## INPUT MATERIAL:
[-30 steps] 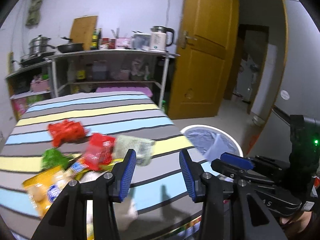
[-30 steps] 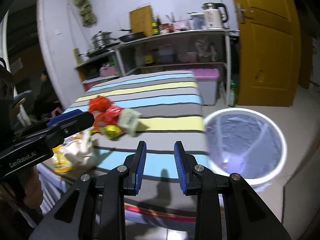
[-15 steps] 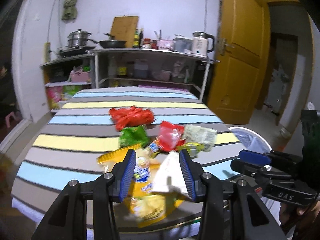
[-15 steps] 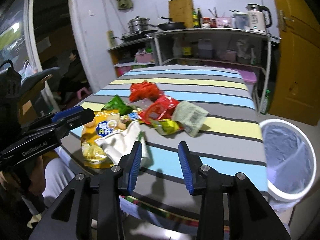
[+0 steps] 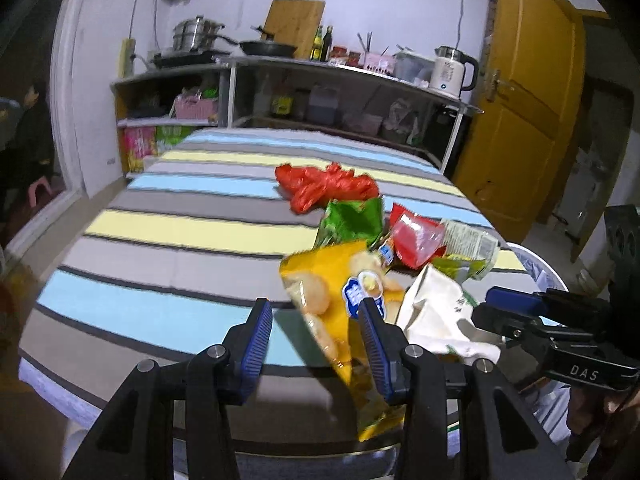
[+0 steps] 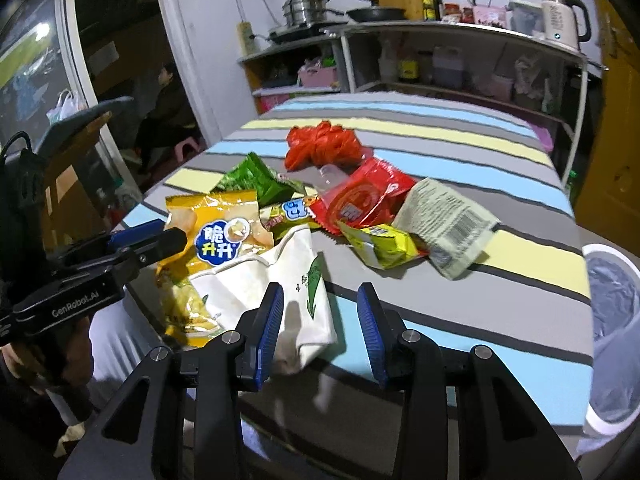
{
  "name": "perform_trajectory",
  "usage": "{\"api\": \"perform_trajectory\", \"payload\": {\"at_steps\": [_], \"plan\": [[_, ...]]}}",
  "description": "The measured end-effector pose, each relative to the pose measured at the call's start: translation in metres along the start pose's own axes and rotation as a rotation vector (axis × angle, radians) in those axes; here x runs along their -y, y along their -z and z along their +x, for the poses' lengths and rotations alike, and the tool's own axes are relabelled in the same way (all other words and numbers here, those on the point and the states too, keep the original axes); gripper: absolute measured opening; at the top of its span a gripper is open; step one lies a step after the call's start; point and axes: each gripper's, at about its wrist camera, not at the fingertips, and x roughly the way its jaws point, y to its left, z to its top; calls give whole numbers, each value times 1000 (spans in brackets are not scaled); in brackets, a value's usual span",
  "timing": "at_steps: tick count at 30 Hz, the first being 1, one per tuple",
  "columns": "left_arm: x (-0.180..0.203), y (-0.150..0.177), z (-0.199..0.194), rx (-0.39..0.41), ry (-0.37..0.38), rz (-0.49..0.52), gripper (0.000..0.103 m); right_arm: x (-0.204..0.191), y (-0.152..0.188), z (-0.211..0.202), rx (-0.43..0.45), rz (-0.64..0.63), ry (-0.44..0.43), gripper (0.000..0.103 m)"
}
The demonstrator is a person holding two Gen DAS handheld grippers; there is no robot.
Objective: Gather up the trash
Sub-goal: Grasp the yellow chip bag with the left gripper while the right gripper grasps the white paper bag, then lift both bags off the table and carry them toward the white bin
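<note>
Nothing binned yet, by the look of it. Whole litter heap on the striped tablecloth (image 6: 460,304): yellow crisp packet (image 6: 212,236), white paper bag (image 6: 276,284), crumpled red plastic bag (image 6: 320,148), green wrapper (image 6: 252,178), red snack pouch (image 6: 360,200), pale barcoded wrapper (image 6: 444,224). Left gripper (image 5: 316,340) spread wide, empty, yellow packet between its jaws. Right gripper (image 6: 320,320) just opening, empty, over the white bag. White lined bin (image 6: 612,320) beside the table, nothing visible inside. All pickups still ahead.
</note>
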Motion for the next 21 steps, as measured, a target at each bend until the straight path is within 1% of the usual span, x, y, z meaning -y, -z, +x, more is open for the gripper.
{"api": "perform_trajectory", "payload": {"at_steps": [6, 7, 8, 10, 12, 13, 16, 21], "plan": [[-2, 3, 11, -37, 46, -37, 44, 0, -2, 16, -41, -6, -22, 39], [-1, 3, 12, -36, 48, -39, 43, -1, -1, 17, -44, -11, -20, 31], [0, 4, 12, -36, 47, -39, 36, -1, 0, 18, -46, -16, -26, 22], [2, 4, 13, -38, 38, -39, 27, -2, 0, 16, -41, -21, -22, 22], [1, 2, 13, -34, 38, -48, 23, -2, 0, 15, -39, -25, -16, 22], [1, 2, 13, -32, 35, -51, 17, -2, 1, 15, -37, -26, -11, 21], [0, 0, 9, -21, 37, -58, 13, 0, 3, 10, -27, -19, -1, 21], [6, -4, -4, 14, 37, -37, 7, 5, 5, -3, 1, -7, 19, 20]]}}
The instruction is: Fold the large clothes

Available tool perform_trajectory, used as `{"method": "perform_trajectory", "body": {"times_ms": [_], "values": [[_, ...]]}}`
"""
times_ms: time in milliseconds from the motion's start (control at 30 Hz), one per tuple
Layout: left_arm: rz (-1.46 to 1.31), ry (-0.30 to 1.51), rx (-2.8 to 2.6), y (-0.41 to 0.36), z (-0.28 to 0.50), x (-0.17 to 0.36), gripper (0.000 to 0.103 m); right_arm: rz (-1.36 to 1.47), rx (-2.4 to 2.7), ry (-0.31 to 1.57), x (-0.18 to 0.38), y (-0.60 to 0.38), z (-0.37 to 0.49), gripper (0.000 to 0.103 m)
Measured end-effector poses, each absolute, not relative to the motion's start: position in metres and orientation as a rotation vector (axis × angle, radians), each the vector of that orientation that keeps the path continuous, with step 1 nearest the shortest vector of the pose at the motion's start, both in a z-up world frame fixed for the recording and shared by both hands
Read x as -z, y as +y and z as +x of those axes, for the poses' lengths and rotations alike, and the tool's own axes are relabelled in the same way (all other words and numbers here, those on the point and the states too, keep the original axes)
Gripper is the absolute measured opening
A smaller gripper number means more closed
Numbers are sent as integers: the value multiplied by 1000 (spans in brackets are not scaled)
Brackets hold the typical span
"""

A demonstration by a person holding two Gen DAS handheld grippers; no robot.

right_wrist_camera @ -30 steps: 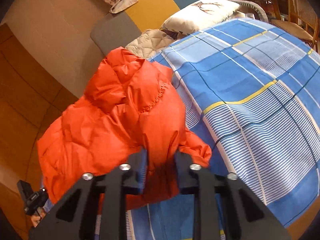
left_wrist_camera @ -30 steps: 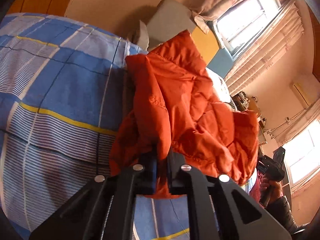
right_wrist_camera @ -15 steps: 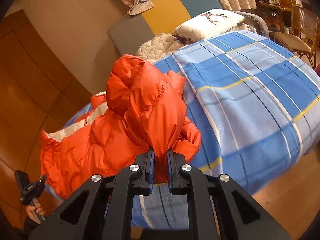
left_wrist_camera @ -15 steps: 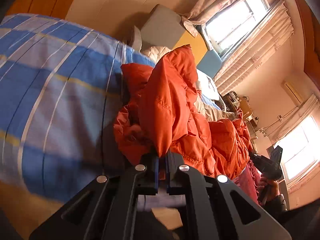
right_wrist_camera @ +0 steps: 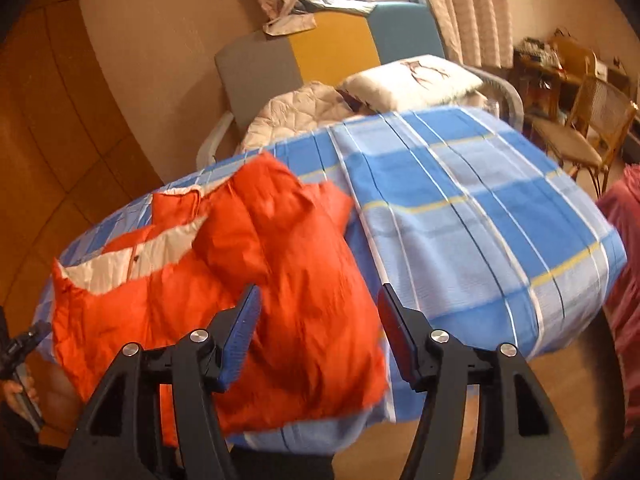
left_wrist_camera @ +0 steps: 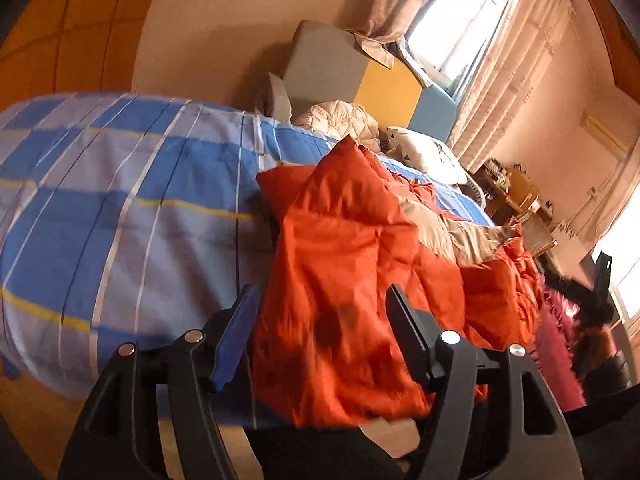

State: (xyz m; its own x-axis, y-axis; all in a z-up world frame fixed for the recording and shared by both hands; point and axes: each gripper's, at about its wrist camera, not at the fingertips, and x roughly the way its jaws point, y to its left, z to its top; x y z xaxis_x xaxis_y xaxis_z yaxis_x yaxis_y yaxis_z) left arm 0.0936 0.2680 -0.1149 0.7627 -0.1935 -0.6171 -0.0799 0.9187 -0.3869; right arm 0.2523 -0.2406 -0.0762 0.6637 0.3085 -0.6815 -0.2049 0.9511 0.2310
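Nearest, left gripper (left_wrist_camera: 322, 320) spread wide, jaws either side of the orange fabric but pinching nothing. Right gripper (right_wrist_camera: 318, 322) likewise spread, holding nothing, poised over the near edge of the same garment.

Just beyond, orange puffer jacket (right_wrist_camera: 276, 280) heaped on the blue plaid bedspread (right_wrist_camera: 480, 216), at the near corner of the bed, its hem hanging a little over the edge. Pale lining (right_wrist_camera: 132, 258) exposed toward the left side in the right wrist view, with what looks like a zip line across it. Probably light for its bulk, soft and springy, with a smooth shell likely to slip and to puff back open after a fold. Best taken at seams, hem corners or cuff edges, where a pinch gathers a firm ridge, not mid-panel where filling squashes away. Likely needs pressing flat between folds.

Farther off, a quilted cream blanket (right_wrist_camera: 296, 112) and a white pillow (right_wrist_camera: 412, 80) at the head of the bed; beyond those, a grey, yellow and blue headboard (right_wrist_camera: 320, 56) under the window.

No readable brand, label or writing anywhere; a dark printed motif on the pillow, too small to make out.
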Motion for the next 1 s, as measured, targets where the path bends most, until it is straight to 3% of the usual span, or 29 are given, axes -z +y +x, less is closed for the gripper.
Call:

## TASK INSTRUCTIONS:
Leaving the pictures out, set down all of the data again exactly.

## RESULT:
[-30 steps] 
[-30 steps] 
[-15 steps] 
[-15 steps] 
[+0 steps] 
[+0 steps] 
{
  "name": "perform_trajectory",
  "usage": "{\"api\": \"perform_trajectory\", \"payload\": {\"at_steps\": [_], \"plan\": [[_, ...]]}}",
  "description": "The measured end-effector pose, each relative to the pose measured at the call's start: translation in metres along the start pose's own axes and rotation as a rotation vector (axis × angle, radians) in those axes; here x runs along their -y, y along their -z and z along their +x, for the poses' lengths and rotations alike, and the tool's own axes are relabelled in the same way (all other words and numbers here, those on the point and the states too, keep the original axes); gripper: absolute measured opening; at the top of its span a gripper is open; step one lies a step after the call's start; point and axes: each gripper's, at about its wrist camera, not at the fingertips, and x roughly the way its jaws point, y to its left, z to its top; calls give whole numbers, each value times 1000 (spans in brackets are not scaled); in brackets, a value's usual span",
  "timing": "at_steps: tick count at 30 Hz, the first being 1, one per tuple",
  "columns": "left_arm: x (-0.180..0.203), y (-0.150..0.177), z (-0.199..0.194), rx (-0.39..0.41), ry (-0.37..0.38), rz (-0.49..0.52), gripper (0.000..0.103 m); right_arm: x (-0.204..0.191), y (-0.152..0.188), z (-0.211..0.202), rx (-0.43..0.45), rz (-0.64..0.63), ry (-0.44..0.43), gripper (0.000..0.103 m)"
}
The demonstrator is a person holding two Gen DAS handheld grippers; there is no robot.
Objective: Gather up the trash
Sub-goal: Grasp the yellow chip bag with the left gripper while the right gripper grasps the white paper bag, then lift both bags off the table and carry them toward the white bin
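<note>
Nothing binned yet, by the look of it. Whole litter heap on the striped tablecloth (image 6: 460,304): yellow crisp packet (image 6: 212,236), white paper bag (image 6: 276,284), crumpled red plastic bag (image 6: 320,148), green wrapper (image 6: 252,178), red snack pouch (image 6: 360,200), pale barcoded wrapper (image 6: 444,224). Left gripper (image 5: 316,340) spread wide, empty, yellow packet between its jaws. Right gripper (image 6: 320,320) just opening, empty, over the white bag. White lined bin (image 6: 612,320) beside the table, nothing visible inside. All pickups still ahead.
</note>
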Motion for the next 21 steps, as measured, a target at each bend until the straight path is within 1% of the usual span, x, y, z meaning -y, -z, +x, more is open for the gripper.
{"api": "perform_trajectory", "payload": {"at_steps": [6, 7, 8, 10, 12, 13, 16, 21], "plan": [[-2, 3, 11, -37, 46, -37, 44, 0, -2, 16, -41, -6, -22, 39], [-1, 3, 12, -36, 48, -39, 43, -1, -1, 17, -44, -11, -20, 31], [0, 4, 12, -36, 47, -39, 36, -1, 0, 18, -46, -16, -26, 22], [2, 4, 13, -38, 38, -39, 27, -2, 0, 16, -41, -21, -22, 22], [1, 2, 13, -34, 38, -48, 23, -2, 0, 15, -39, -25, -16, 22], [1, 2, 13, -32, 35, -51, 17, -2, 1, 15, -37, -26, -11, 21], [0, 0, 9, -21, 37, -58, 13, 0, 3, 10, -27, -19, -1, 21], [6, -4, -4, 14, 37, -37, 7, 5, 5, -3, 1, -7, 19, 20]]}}
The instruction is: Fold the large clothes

Available tool perform_trajectory, used as `{"method": "perform_trajectory", "body": {"times_ms": [_], "values": [[_, ...]]}}`
"""
times_ms: time in milliseconds from the motion's start (control at 30 Hz), one per tuple
Layout: left_arm: rz (-1.46 to 1.31), ry (-0.30 to 1.51), rx (-2.8 to 2.6), y (-0.41 to 0.36), z (-0.28 to 0.50), x (-0.17 to 0.36), gripper (0.000 to 0.103 m); right_arm: rz (-1.36 to 1.47), rx (-2.4 to 2.7), ry (-0.31 to 1.57), x (-0.18 to 0.38), y (-0.60 to 0.38), z (-0.37 to 0.49), gripper (0.000 to 0.103 m)
Measured end-effector poses, each absolute, not relative to the motion's start: position in metres and orientation as a rotation vector (axis × angle, radians), each the vector of that orientation that keeps the path continuous, with step 1 nearest the shortest vector of the pose at the motion's start, both in a z-up world frame fixed for the recording and shared by both hands
Read x as -z, y as +y and z as +x of those axes, for the poses' lengths and rotations alike, and the tool's own axes are relabelled in the same way (all other words and numbers here, those on the point and the states too, keep the original axes)
Gripper is the absolute measured opening
A smaller gripper number means more closed
Numbers are sent as integers: the value multiplied by 1000 (spans in brackets are not scaled)
Brackets hold the typical span
"""

A demonstration by a person holding two Gen DAS handheld grippers; no robot.

right_wrist_camera @ -30 steps: 
left_wrist_camera @ -30 steps: 
right_wrist_camera @ -15 steps: 
left_wrist_camera @ -15 steps: 
right_wrist_camera @ +0 steps: 
left_wrist_camera @ +0 steps: 

State: (xyz m; its own x-axis, y-axis; all in a z-up world frame fixed for the recording and shared by both hands; point and axes: each gripper's, at about its wrist camera, not at the fingertips, and x roughly the way its jaws point, y to its left, z to its top; x y z xaxis_x xaxis_y xaxis_z yaxis_x yaxis_y yaxis_z) left arm 0.0936 0.2680 -0.1149 0.7627 -0.1935 -0.6171 -0.0799 0.9187 -0.3869; right arm 0.2523 -0.2406 -0.0762 0.6637 0.3085 -0.6815 -0.2049 0.9511 0.2310
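Nearest, left gripper (left_wrist_camera: 322, 320) spread wide, jaws either side of the orange fabric but pinching nothing. Right gripper (right_wrist_camera: 318, 322) likewise spread, holding nothing, poised over the near edge of the same garment.

Just beyond, orange puffer jacket (right_wrist_camera: 276, 280) heaped on the blue plaid bedspread (right_wrist_camera: 480, 216), at the near corner of the bed, its hem hanging a little over the edge. Pale lining (right_wrist_camera: 132, 258) exposed toward the left side in the right wrist view, with what looks like a zip line across it. Probably light for its bulk, soft and springy, with a smooth shell likely to slip and to puff back open after a fold. Best taken at seams, hem corners or cuff edges, where a pinch gathers a firm ridge, not mid-panel where filling squashes away. Likely needs pressing flat between folds.

Farther off, a quilted cream blanket (right_wrist_camera: 296, 112) and a white pillow (right_wrist_camera: 412, 80) at the head of the bed; beyond those, a grey, yellow and blue headboard (right_wrist_camera: 320, 56) under the window.

No readable brand, label or writing anywhere; a dark printed motif on the pillow, too small to make out.
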Motion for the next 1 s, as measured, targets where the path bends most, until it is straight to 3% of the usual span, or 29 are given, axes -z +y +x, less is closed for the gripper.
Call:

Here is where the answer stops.